Embedded into sustainability strategies around the world, AI is hard to avoid in any industry today. 

The technology is not a one-size-fits-all solution, however. 

Concerns are increasingly being raised at the high energy requirements of the technology, with data centres, undersea wiring and other infrastructure being expanded to accommodate AI’s increased use. 

Hitachi: Technology driving sustainability

Founded in 1910, Hitachi is a Japanese multinational conglomerate. Originally created as an electrical engineering company, Hitachi has evolved and expanded into a global company that describes itself as ‘driving social innovation business, creating a sustainable society with data and technology.’

Part of the Hitachi group is Hitachi Digital Services, which operates in seven key industries:

  • Aerospace and Defense
  • Automotive
  • Banking, Financial Services and Insurance
  • Communication, Media and High Tech
  • Energy and Utilities
  • Healthcare
  • Manufacturing

Leading sustainability strategy for Hitachi Digital is Pablo Orvananos, Global Sustainability Practice Lead. Having worked in sustainability and strategy in both mature and emerging markets, like Spain, China, UK, Australia, Vietnam and Mexico for more than 18 years, Pablo is adept at adapting to new sustainability challenges and opportunities like AI.

In his role at Hitachi Digital he has initiated and developed a comprehensive sustainability offering from the ground up, as well as collaboratively working with innovative sustainability startups to help clients achieve their sustainability ambitions. 

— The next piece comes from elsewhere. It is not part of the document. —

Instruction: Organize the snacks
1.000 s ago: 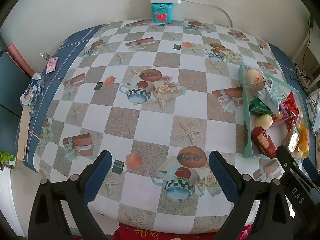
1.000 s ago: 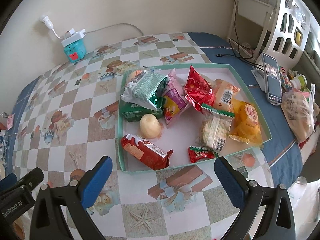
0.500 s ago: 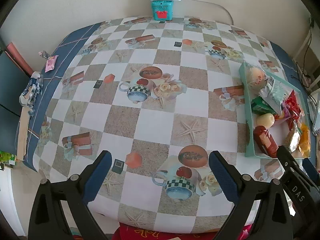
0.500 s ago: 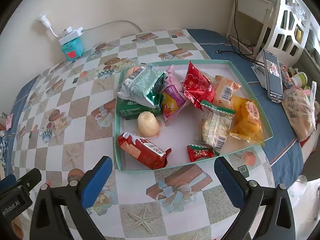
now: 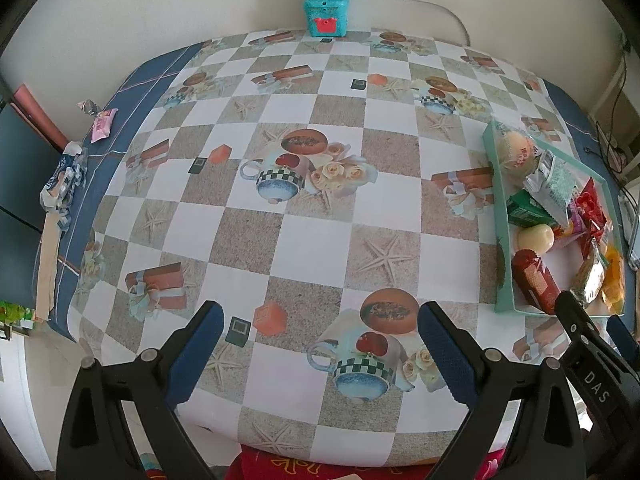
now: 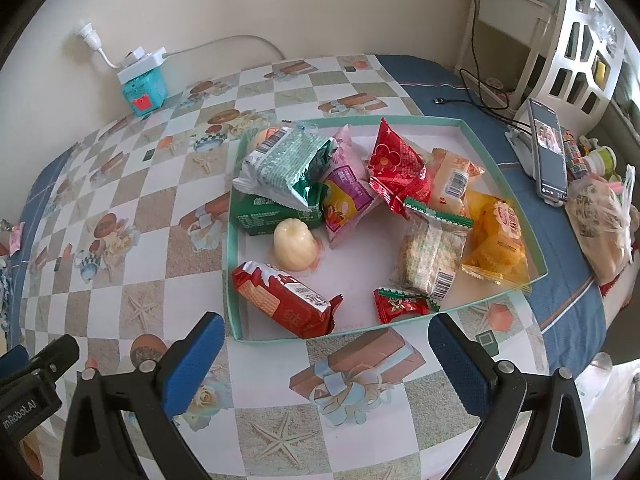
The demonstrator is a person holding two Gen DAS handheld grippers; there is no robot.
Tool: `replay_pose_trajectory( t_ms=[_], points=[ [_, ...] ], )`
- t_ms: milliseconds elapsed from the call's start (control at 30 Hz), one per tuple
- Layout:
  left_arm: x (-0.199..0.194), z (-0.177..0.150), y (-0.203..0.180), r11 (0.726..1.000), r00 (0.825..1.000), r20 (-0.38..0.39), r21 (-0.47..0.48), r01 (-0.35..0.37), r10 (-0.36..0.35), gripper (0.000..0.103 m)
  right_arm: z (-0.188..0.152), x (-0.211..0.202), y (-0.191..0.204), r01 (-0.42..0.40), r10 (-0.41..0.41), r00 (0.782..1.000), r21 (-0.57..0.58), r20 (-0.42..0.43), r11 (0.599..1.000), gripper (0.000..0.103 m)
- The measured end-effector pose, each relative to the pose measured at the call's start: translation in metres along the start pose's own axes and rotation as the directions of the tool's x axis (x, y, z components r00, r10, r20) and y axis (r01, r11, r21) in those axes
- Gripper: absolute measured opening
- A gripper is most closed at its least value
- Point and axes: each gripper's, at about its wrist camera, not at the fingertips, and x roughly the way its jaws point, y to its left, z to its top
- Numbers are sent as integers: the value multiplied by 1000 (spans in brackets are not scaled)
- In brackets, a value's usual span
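Note:
A shallow green-rimmed tray (image 6: 502, 174) on the patterned tablecloth holds several snack packs. Among them are a red biscuit pack (image 6: 286, 306) at the front left, a pale yellow jelly cup (image 6: 294, 246), a green-white bag (image 6: 282, 164), a red bag (image 6: 396, 172) and a yellow pack (image 6: 498, 236). My right gripper (image 6: 324, 356) hovers open just before the tray's near edge, nothing between its fingers. My left gripper (image 5: 320, 352) stands open over bare cloth, well left of the tray (image 5: 498, 216), which lies at the right edge of the left wrist view.
A teal box (image 5: 326, 18) under a white power strip stands at the far wall. Right of the tray are a phone on a stand (image 6: 548, 156), a cable and a filled plastic bag (image 6: 600, 224). Small wrapped items (image 5: 104, 124) lie at the table's left edge.
Both grippers have moved a little forward over the table, so the tray sits nearer in the right wrist view. The jaws stayed open and the snacks did not move.

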Motion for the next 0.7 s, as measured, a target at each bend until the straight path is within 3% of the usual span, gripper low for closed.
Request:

Pablo Orvananos, Global Sustainability Practice Lead at Hitachi Digital Services

Before assuming his current position, Pablo honed his expertise at notable firms like PA Consulting and Earth Security Group. At PA Consulting, he led the charge in crafting tailored sustainability strategies for a wide array of clients, aligning their operations with global sustainability frameworks. His tenure at Earth Security Group saw him pioneering innovative, data-driven methodologies to address environmental and social challenges for global corporations.

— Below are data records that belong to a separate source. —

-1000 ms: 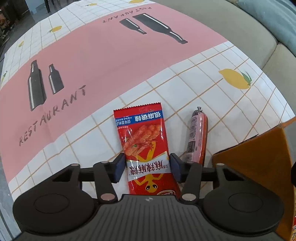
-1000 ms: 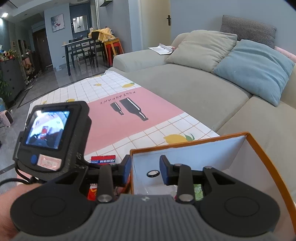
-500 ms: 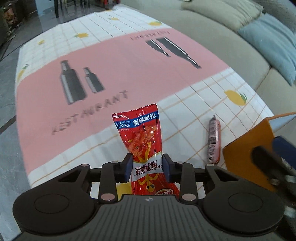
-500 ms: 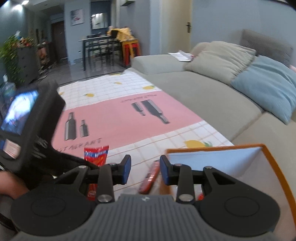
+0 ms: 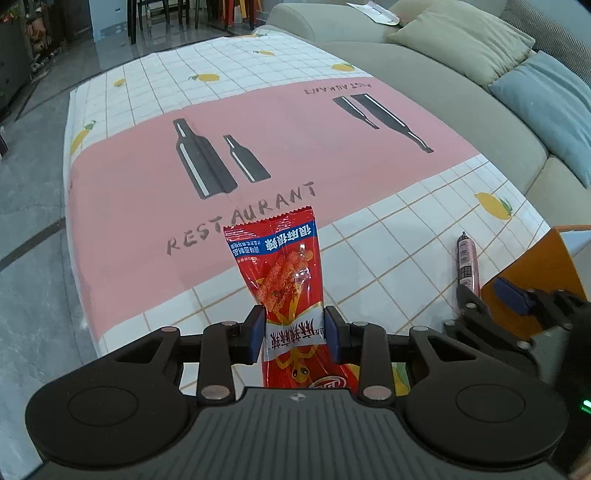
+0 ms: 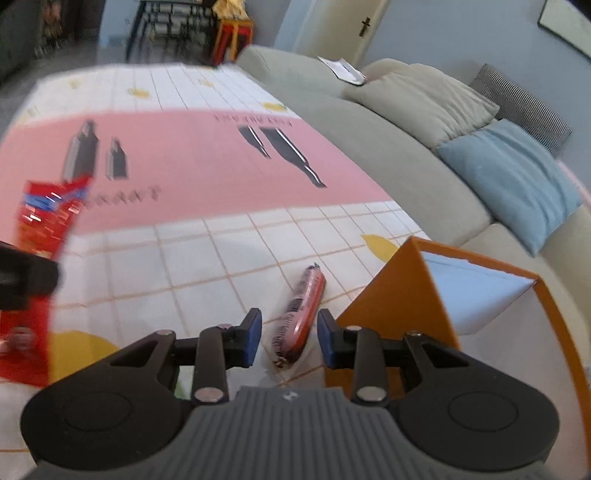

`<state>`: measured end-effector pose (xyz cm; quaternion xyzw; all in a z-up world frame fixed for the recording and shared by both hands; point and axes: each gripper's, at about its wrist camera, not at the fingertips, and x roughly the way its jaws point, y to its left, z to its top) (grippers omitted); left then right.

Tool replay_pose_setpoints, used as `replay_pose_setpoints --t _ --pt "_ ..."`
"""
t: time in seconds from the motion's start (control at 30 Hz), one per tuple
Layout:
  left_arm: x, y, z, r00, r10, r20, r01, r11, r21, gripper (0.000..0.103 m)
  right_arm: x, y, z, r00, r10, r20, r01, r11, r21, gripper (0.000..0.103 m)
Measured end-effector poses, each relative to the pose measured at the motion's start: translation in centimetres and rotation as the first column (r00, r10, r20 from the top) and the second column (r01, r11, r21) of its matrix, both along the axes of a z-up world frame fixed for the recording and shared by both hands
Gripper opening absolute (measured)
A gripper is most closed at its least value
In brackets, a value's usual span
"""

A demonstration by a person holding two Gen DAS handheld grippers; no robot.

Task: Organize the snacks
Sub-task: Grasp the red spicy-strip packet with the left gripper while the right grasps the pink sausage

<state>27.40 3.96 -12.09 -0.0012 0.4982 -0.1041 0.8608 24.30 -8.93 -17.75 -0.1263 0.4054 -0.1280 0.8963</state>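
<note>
Now the left gripper pinches the red snack packet above the surface; the right gripper, jaws spread, straddles the sausage stick beside the orange box; it should close squarely mid-length.

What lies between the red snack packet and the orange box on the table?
The pink sausage stick lies there on the tablecloth, close beside the orange box and apart from the red snack packet; the left wrist view shows it.

Home living room: grey sofa, cushions, dining table behind
</note>
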Motion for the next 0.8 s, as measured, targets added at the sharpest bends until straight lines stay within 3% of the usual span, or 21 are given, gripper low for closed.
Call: replay_pose_setpoints --t 0.17,0.43,0.8 --pt "0.1 0.3 -0.1 1.000 -0.003 -0.002 0.003 1.000 -0.013 0.038 0.9 0.1 -1.2 0.998 -0.062 -0.028 0.061 0.998 -0.026 0.029" --pt "-0.2 0.0 -0.4 1.000 -0.015 -0.009 0.015 1.000 -0.010 0.038 2.2 -0.6 -2.0 0.986 -0.158 -0.045 0.159 0.986 0.039 0.022" --pt "-0.6 -0.5 -0.1 0.999 -0.044 0.005 0.044 0.999 0.007 0.038 -0.2 -2.1 -0.6 0.990 -0.129 -0.062 0.141 0.953 0.268 0.021"
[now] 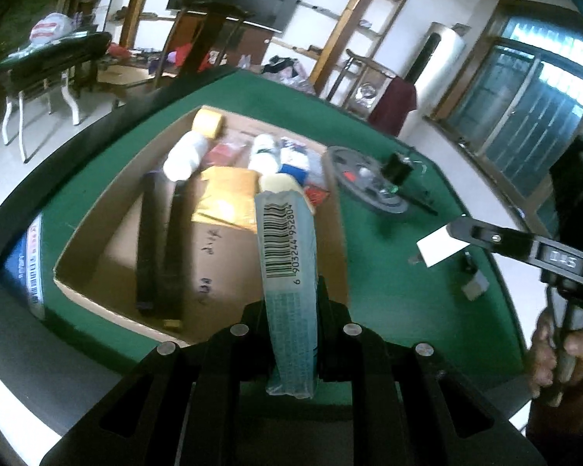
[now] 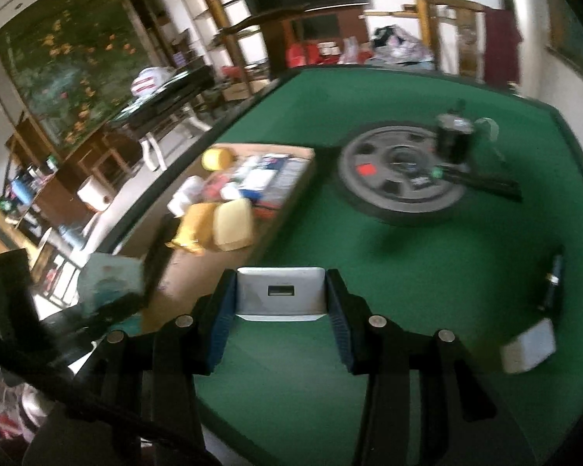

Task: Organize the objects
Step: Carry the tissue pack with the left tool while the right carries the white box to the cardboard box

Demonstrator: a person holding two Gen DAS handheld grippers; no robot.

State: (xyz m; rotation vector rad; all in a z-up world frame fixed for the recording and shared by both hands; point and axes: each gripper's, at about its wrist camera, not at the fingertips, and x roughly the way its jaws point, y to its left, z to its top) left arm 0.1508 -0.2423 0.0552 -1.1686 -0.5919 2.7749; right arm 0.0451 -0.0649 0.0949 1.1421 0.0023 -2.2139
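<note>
My left gripper (image 1: 291, 310) is shut on a long pale blue box with a barcode (image 1: 287, 256) and holds it above the near edge of an open cardboard box (image 1: 97, 225) on the green table. The cardboard box (image 2: 295, 190) holds two black bars (image 1: 159, 248), a yellow packet (image 1: 225, 194), white rolls (image 1: 186, 151) and a yellow roll (image 1: 210, 122). My right gripper (image 2: 280, 291) is shut on a white power bank (image 2: 280, 291) above the table, right of the cardboard box. It also shows in the left wrist view (image 1: 441, 242).
A grey weight plate (image 2: 400, 174) with a black device (image 2: 452, 136) on it lies on the green table (image 2: 447, 256) beyond my right gripper. A small white block (image 2: 528, 349) and a dark thin item (image 2: 554, 283) lie at the right. A blue packet (image 1: 27, 268) lies at the left edge.
</note>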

Pablo’s past clients include companies such as HSBC, Chanel, Diageo, Schlumberger, NHS, Mitsubishi, and BBVA amongst others.

He shares his expertise with Sustainability Magazine about how AI can be harnessed for sustainability good – and the risks if it isn’t.

We know that AI has a huge impact on carbon emissions – is AI really good for sustainability?

Artificial Intelligence (AI) has often been critiqued for its substantial carbon footprint, yet its potential for driving sustainability is profound. 

The paradox lies in AI’s dual role as both a contributor to and a solution for environmental challenges. To fully grasp this dynamic, it is essential to delve into how AI can foster innovation, enhance sustainable practices, and address the myriad challenges organisations face when implementing AI-driven sustainability initiatives

How can AI drive innovation and sustainable solutions across various industries?

Despite concerns about its carbon emissions, AI has the capability to significantly advance sustainability. 

A recent  IPCCC report has uncovered that using AI for environmental applications has the potential to boost global GDP by 3.1–4.4% while also reducing global GHG emissions by around 1.5–4.0% by 2030 relative to Business as Usual (BAU).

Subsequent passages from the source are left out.